Certification, many say, is the key to tapping consumers, Muslim or otherwise. The Islamic Food and Nutrition Council of America (IFANCA), a not-for-profit that certifies products and factories as halal, has been at the forefront of this endeavor. The organization has experienced an 80 percent growth in certification in U.S. and global markets since 2005.
Cabot Cheese, a Vermont-based dairy cooperative, got its IFANCA certification seven years ago. “We are still receiving numerous thank-you notes and calls from consumers who are pleased to the know that our cheddar is halal certified,” said Roberta MacDonald, the cooperative’s senior vice president of marketing. Their certification, they have found, attracts not only Muslim consumers but also those who see the certification as “a good housekeeping seal of approval.”
Most supermarkets in America however still host only a handful of halal-certified products, found Syed Rasheeduddin Ahmed, a food scientist and author of the book “A Comprehensive List of Halal Food Products in U.S. Supermarkets” who founded the Muslim Consumer Group in 2003. He believes that after the terrorist attacks of Sept. 11, manufactures are afraid to align themselves to “anything Islamic.”
“They fear a consumer backlash,” said Ahmed. “They don’t want to alienate the majority of their consumers to cater to a minority.”
His fears are not completely unfounded.
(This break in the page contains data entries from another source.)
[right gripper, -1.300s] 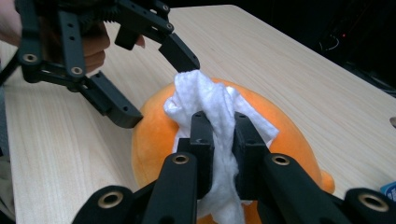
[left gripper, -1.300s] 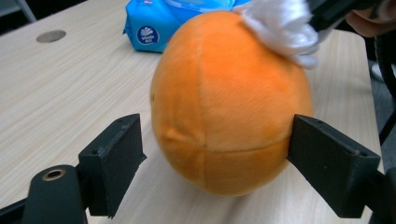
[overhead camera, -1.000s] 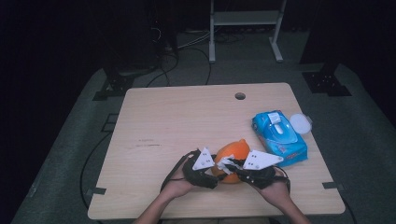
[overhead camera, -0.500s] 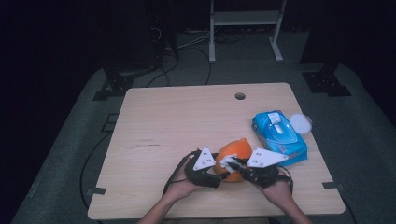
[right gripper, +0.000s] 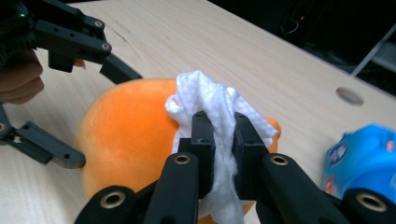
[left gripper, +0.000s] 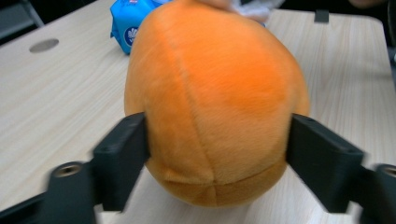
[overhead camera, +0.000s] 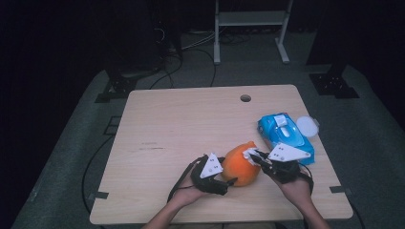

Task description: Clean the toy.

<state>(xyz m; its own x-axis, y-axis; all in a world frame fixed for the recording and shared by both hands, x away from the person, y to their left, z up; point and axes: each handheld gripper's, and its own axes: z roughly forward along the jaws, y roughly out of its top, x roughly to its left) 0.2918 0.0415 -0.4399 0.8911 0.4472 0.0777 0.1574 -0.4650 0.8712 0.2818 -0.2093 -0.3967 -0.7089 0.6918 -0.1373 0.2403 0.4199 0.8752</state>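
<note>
Two grippers meet at your orange plush toy [overhead camera: 240, 164], lying near the wooden table's [overhead camera: 191, 124] front edge beside the blue wipes pack [overhead camera: 285, 134]. Your left gripper [left gripper: 217, 151] clamps the toy's sides; your right gripper [right gripper: 219, 135] pinches a white wipe [right gripper: 215, 105] against it.

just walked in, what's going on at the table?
A person is working a two-jaw gripper in each hand near the front edge of the light wooden table. The left gripper has its jaws on both sides of a round orange plush toy, holding it. The right gripper is shut on a crumpled white wipe pressed against the toy's top. A blue wipes pack lies to the right, beside a white round lid.
</note>
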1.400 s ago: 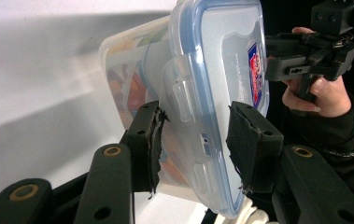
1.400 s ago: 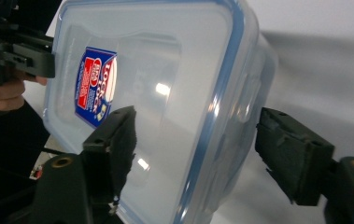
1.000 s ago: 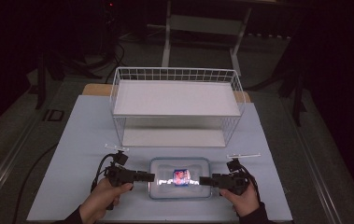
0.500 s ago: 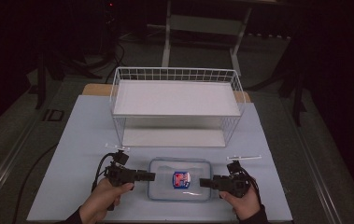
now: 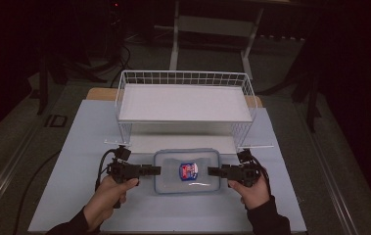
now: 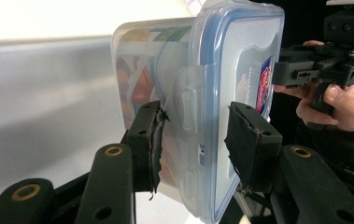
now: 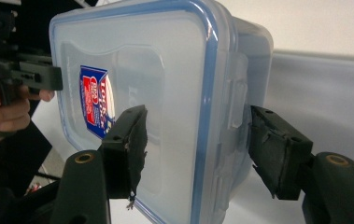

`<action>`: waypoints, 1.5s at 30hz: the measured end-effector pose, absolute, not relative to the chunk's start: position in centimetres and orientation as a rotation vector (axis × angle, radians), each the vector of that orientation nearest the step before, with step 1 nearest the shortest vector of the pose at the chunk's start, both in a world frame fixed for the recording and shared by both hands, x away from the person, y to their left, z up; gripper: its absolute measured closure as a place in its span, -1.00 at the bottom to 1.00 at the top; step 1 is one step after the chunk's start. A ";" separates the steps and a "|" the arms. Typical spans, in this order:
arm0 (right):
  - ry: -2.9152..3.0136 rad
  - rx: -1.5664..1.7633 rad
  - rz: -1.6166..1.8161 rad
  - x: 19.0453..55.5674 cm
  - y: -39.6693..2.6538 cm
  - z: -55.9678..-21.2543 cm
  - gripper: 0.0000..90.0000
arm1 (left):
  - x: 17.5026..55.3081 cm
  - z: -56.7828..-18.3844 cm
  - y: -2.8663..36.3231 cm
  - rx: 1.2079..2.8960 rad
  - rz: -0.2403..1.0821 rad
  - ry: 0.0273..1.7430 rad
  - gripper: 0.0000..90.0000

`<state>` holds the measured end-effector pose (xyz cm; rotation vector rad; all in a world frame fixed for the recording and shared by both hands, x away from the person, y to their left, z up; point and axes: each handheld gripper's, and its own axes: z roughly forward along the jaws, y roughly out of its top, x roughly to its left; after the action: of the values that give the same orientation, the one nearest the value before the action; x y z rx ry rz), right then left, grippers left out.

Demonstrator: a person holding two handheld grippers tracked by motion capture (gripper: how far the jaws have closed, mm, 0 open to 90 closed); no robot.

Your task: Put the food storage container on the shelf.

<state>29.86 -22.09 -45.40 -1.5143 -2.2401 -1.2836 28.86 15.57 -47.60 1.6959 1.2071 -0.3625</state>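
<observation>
Sitting between the two grippers, a clear plastic box (image 5: 188, 171) with a blue-rimmed lid is held from both short ends in front of the white wire rack (image 5: 185, 104), over the pale blue table mat (image 5: 75, 147). The left gripper (image 5: 154, 170) pinches the box's left end: in the left gripper view, one black pad (image 6: 149, 135) presses the underside and the other sits on the lid beside the side latch. The right gripper (image 5: 214, 171) pinches the right end the same way; in the right gripper view its jaws straddle the rim, one pad (image 7: 130, 140) on the lid and one on the base wall, though the far pad's contact is hard to judge.

Compared with a second ago, the box appears slightly higher and nearer the person, and its lid looks less glaring. Both hands have come up with it.

The box lies flat with its lid facing up, the red and blue label (image 5: 188, 170) at the centre. Its long axis runs left to right, from one gripper to the other, parallel to the rack's front edge.
</observation>
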 end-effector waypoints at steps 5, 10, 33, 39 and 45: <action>-2.246 -1.513 -1.310 31.2 -22.0 -44.7 -0.13 | 29.6 -47.1 15.6 1.673 -0.328 1.202 0.23; -2.247 -1.520 -1.332 32.5 -21.9 -44.2 -0.14 | 30.6 -46.9 15.5 1.662 -0.295 1.192 0.23; -2.222 -1.595 -1.337 36.3 -22.4 -46.6 -0.15 | 34.3 -49.5 14.1 1.627 -0.179 1.196 0.18; -2.227 -1.615 -1.353 36.8 -22.2 -47.0 -0.15 | 35.1 -49.9 14.1 1.615 -0.147 1.197 0.16; -2.220 -1.630 -1.353 37.5 -21.9 -47.6 -0.16 | 35.7 -50.7 14.1 1.592 -0.134 1.220 0.15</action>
<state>37.54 -21.94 -47.55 -1.6300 -2.2203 -1.3526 35.70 14.05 -50.71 1.5924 1.2196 -0.1340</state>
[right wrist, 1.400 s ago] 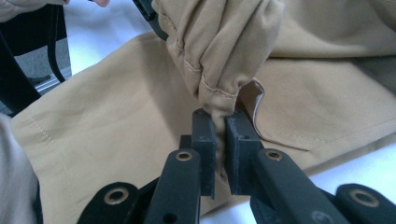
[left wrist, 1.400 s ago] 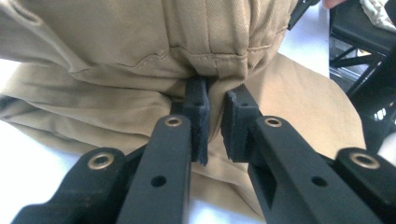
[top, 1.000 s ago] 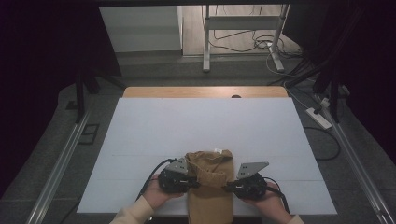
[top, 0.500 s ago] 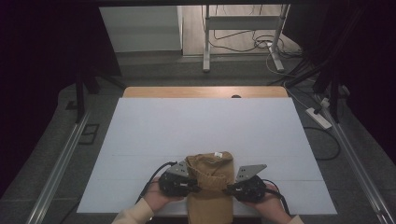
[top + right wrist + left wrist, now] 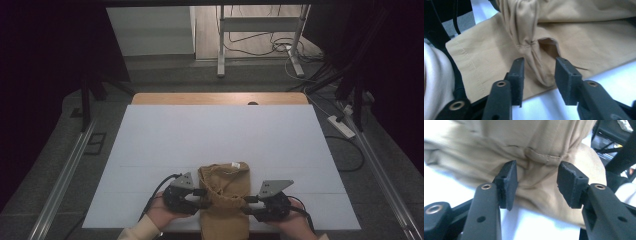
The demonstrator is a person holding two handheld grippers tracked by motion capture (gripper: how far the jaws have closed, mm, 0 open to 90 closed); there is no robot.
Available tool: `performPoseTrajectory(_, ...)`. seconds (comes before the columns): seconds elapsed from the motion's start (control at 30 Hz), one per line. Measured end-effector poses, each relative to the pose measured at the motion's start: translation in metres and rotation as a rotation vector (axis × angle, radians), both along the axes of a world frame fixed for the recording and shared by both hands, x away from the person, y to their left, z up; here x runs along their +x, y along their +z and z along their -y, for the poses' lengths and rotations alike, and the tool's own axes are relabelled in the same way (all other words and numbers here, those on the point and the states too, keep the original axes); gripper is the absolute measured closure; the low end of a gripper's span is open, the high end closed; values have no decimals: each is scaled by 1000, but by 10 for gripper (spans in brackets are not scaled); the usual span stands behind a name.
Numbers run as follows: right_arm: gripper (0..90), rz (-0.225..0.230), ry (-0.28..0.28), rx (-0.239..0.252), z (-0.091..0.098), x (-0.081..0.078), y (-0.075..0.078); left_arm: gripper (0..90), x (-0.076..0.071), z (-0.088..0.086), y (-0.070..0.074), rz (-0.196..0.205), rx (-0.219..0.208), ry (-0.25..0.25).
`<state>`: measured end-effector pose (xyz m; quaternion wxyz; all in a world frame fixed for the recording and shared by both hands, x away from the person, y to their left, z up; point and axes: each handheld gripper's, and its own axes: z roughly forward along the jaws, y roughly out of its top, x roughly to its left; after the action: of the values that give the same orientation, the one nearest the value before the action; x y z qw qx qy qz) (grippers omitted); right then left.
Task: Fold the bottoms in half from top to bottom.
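A tan cloth garment (image 5: 224, 192) lies bunched at the table's front edge, its near end hanging over it. My left gripper (image 5: 200, 192) points at its left side and my right gripper (image 5: 248, 200) at its right side. The left gripper (image 5: 536, 182) has just been opening: its pads stand apart, with the garment (image 5: 536, 142) lying slack beyond and under the gap. The right gripper (image 5: 539, 75) has also just been opening. A gathered fold of the garment (image 5: 534, 55) stands loose between its pads, with a gap on the right pad's side.
The white table top (image 5: 220, 135) stretches away beyond the garment to a wooden strip (image 5: 220, 98) at the far edge. Metal rails (image 5: 65, 175) run along the left side, a power strip (image 5: 341, 126) lies on the floor at right, and a stand's legs (image 5: 220, 45) rise behind.
Both grippers' jaws have parted and let go of the cloth at the garment's sides. The hands have stayed almost where they were, and the bunched cloth has sagged a little.
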<state>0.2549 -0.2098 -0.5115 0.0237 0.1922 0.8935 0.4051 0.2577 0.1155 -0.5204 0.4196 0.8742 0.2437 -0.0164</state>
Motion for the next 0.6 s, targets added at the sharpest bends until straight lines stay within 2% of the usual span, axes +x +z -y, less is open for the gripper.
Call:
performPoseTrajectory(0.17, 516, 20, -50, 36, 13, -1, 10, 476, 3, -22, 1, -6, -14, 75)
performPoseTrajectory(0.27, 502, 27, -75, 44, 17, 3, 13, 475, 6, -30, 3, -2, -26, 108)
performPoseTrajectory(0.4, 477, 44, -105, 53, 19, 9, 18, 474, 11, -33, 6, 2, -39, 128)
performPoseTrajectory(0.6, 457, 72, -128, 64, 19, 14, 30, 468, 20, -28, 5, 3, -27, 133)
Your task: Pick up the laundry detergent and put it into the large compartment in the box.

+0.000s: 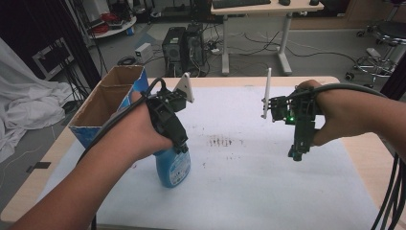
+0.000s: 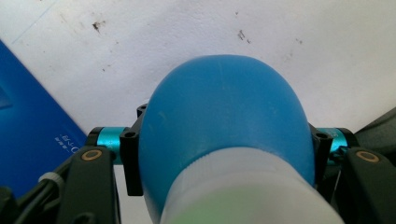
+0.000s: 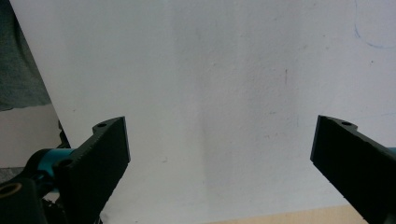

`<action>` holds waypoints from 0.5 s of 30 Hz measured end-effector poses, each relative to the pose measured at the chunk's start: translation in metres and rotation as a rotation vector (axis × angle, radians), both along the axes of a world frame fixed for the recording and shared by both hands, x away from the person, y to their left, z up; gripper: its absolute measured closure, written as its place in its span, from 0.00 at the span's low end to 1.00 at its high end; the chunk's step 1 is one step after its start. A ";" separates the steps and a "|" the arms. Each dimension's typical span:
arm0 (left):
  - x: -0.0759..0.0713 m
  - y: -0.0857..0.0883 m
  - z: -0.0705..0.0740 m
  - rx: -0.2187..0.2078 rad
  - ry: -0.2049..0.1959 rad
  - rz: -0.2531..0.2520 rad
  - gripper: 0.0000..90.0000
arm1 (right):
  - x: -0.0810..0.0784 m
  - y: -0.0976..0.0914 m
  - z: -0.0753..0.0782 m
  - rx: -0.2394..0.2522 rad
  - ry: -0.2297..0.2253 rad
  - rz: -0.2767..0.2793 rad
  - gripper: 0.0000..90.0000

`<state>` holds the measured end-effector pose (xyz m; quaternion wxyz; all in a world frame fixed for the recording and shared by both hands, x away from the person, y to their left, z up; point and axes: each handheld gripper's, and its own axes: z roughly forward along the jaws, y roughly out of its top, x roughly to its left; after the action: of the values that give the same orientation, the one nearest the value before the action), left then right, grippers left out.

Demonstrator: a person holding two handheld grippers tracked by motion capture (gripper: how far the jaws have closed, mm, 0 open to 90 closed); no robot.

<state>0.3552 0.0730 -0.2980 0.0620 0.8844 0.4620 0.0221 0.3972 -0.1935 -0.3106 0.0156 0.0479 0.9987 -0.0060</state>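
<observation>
A blue bottle (image 1: pixel 173 167) with a white label stands upright on the white sheet (image 1: pixel 249 191), left of centre. My left gripper (image 1: pixel 180 143) comes down on it from above, its jaws pressed on both sides of the rounded blue body (image 2: pixel 224 107). To the right, my right gripper (image 1: pixel 298 154) points down at the sheet (image 3: pixel 210 70) and hangs just above it. Its jaws stand wide apart with nothing between them, as the right gripper view (image 3: pixel 219 135) also shows.
An open cardboard box (image 1: pixel 107 103) with a blue printed side (image 2: pixel 28 130) stands at the table's left edge, close behind the bottle. Dark smudges (image 1: pixel 222 141) mark the sheet's middle. The wooden table rim (image 1: pixel 361 148) shows at the right.
</observation>
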 end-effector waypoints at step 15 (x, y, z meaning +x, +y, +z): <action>0.002 0.003 0.008 -0.010 0.039 -0.020 0.44 | 0.001 -0.002 -0.002 0.003 0.001 -0.001 0.04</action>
<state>0.3567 0.0762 -0.2903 0.0575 0.8889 0.4545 0.0020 0.3980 -0.1950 -0.3121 0.0149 0.0485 0.9987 -0.0047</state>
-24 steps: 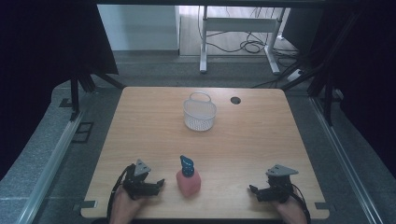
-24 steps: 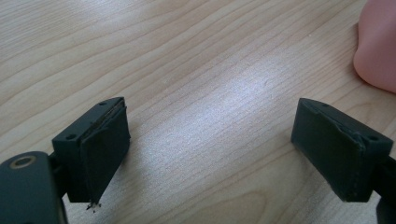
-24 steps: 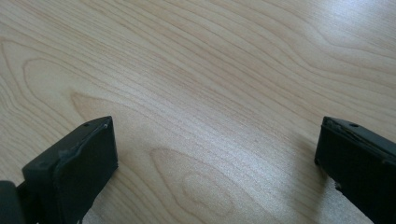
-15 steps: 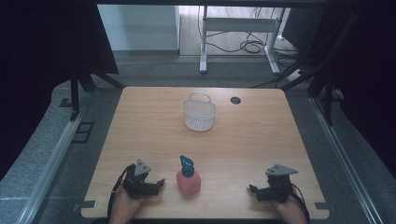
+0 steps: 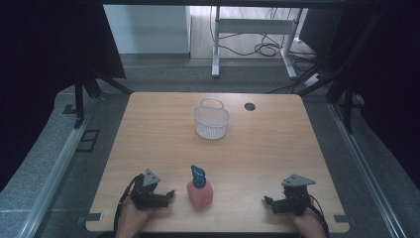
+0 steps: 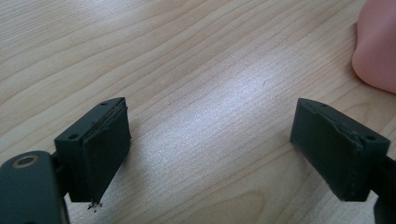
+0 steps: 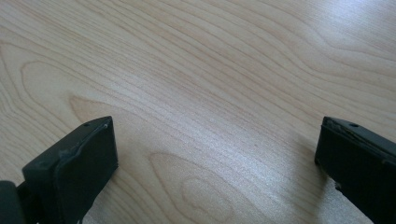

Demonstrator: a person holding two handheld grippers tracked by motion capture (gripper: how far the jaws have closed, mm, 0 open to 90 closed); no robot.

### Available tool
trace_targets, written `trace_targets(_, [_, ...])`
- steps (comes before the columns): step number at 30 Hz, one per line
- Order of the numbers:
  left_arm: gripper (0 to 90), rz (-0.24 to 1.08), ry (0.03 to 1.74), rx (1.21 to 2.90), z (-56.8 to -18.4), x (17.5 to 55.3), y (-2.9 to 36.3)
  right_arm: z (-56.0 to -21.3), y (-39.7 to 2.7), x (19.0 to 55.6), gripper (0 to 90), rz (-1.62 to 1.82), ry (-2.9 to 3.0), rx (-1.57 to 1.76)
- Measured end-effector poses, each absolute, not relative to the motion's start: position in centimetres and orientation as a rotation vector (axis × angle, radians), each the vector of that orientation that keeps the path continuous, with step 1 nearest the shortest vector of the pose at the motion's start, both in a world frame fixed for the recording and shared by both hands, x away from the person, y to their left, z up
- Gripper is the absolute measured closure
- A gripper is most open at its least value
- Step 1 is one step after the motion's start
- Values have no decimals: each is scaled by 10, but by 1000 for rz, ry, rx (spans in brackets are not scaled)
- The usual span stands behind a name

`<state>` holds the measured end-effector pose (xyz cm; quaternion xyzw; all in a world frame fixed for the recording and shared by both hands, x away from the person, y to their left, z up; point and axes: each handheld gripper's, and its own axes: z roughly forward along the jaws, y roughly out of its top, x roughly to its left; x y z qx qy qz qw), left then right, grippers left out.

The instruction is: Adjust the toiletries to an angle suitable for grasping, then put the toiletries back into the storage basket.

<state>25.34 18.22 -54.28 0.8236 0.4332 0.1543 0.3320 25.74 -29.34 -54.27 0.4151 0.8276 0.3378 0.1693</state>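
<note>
Nearest, at the near edge of the wooden table (image 5: 148, 129): left tool (image 5: 167, 195) resting low in a hand, jaws spread wide, nothing between them but bare wood grain. In the left gripper view, left tool (image 6: 210, 154) aimed across the table, with a pink rounded body at the upper right edge, near but apart from the jaws.

Also at the near edge, well off to the right: right tool (image 5: 267, 201), likewise held low, jaws standing wide and empty. In the right gripper view, right tool (image 7: 215, 163) looking out over plain tabletop.

Between the two tools, just beside the left one: pink spray bottle (image 5: 200, 191) with a blue nozzle, standing upright on the table, untouched, nozzle tipped toward the left.

Farther back, near the table's middle: white mesh basket (image 5: 211, 121) with its handle up, apparently empty. Beyond it, a small dark cable hole (image 5: 249, 106) in the tabletop.

By judgement: work barely begun, no grasp made. Likely ahead: closing the left tool on the bottle, lifting it, carrying it back to the basket and letting go inside. All of that not yet done.
</note>
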Motion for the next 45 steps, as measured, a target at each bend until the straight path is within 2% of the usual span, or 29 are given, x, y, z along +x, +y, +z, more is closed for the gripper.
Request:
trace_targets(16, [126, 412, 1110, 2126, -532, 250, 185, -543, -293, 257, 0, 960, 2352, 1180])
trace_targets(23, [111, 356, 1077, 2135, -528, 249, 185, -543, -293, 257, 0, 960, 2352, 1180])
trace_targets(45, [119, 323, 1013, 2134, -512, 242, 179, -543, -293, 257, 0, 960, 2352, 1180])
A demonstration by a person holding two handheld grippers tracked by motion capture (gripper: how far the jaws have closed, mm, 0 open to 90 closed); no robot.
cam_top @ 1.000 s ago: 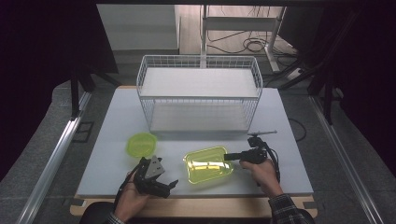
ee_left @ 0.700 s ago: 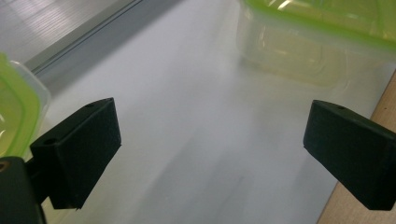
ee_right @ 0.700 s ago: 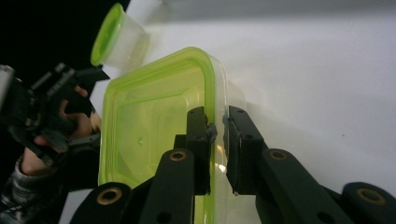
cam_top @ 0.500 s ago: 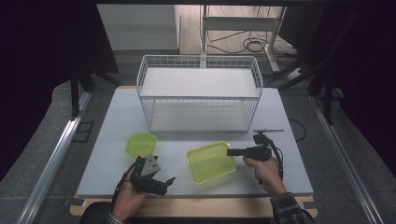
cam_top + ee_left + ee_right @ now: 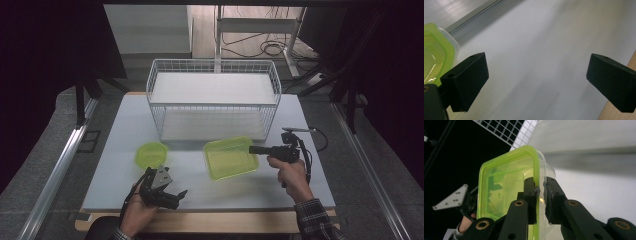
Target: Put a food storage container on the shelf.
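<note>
A large yellow-green clear container (image 5: pixel 227 159) hangs tilted above the white table, in front of the wire basket. My right gripper (image 5: pixel 252 149) is shut on its right-hand rim. In the right gripper view the two pads (image 5: pixel 530 192) pinch the container's (image 5: pixel 506 185) thin wall and lip between them, midway at my right gripper (image 5: pixel 539 190). My left gripper (image 5: pixel 177 199) rests near the table's front edge, jaws wide apart with nothing between them. In the left gripper view my left gripper (image 5: pixel 536 72) faces bare table, and a small green container (image 5: pixel 435 50) sits beyond its left jaw.
A white wire basket (image 5: pixel 212 63) stands at the back middle of the white table (image 5: pixel 120 130). The small green container (image 5: pixel 150 154) lies just behind the left hand. A cable (image 5: pixel 320 137) trails from the right gripper. A wooden strip (image 5: pixel 240 220) borders the table's front.
The right hand has risen with the large container, which has left the table, tilted, and come closer to the basket. The left hand has stayed put.
</note>
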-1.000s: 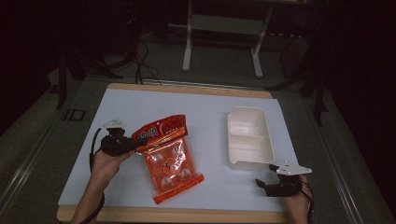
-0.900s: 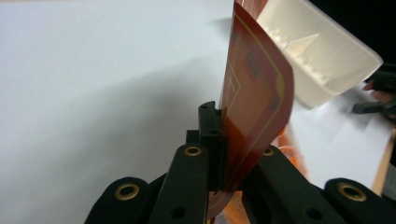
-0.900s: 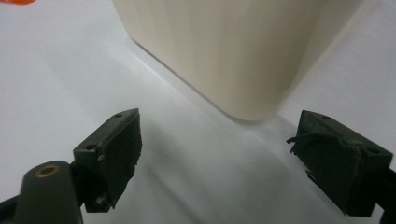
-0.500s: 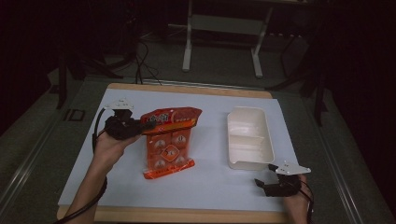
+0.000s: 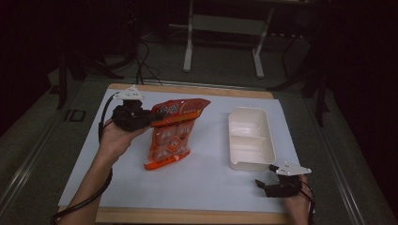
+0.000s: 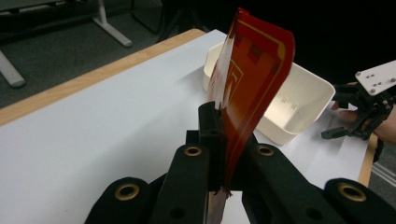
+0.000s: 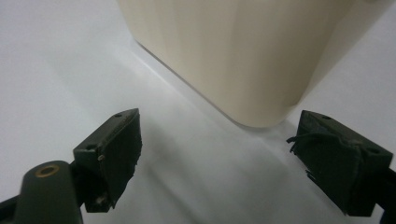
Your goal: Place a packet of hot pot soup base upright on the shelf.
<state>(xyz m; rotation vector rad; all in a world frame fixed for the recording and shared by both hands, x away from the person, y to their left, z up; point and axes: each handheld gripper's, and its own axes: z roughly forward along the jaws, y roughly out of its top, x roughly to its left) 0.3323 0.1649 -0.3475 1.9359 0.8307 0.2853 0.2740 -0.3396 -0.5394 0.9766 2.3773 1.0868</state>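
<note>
The left gripper (image 5: pixel 152 118) is pinching the bag (image 5: pixel 171 136) by its top edge above the bench (image 5: pixel 211 173); the thin film could slip. The right gripper (image 7: pixel 219 154) is waiting wide beside the tray (image 5: pixel 251 138).

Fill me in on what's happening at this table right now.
A person works with a gripper in each hand. The left gripper is shut on the top edge of an orange snack bag, holding it so it hangs with its bottom near the white table sheet. The right gripper sits open near the front corner of a cream two-compartment tray, holding nothing.
</note>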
Islamophobia has been at the heart of several recent controversies in Europe surrounding halal. In a brouhaha in early 2010, fast-food chain Quick came under fire from consumers for its decision to remove bacon burgers and replace them with a halal option.
“Politics is always tied up with matters of food,” said Mogelonsky of Mintel. “But it all boils down to economics. If there is a big enough market, no retailer will be able to say no for too long.”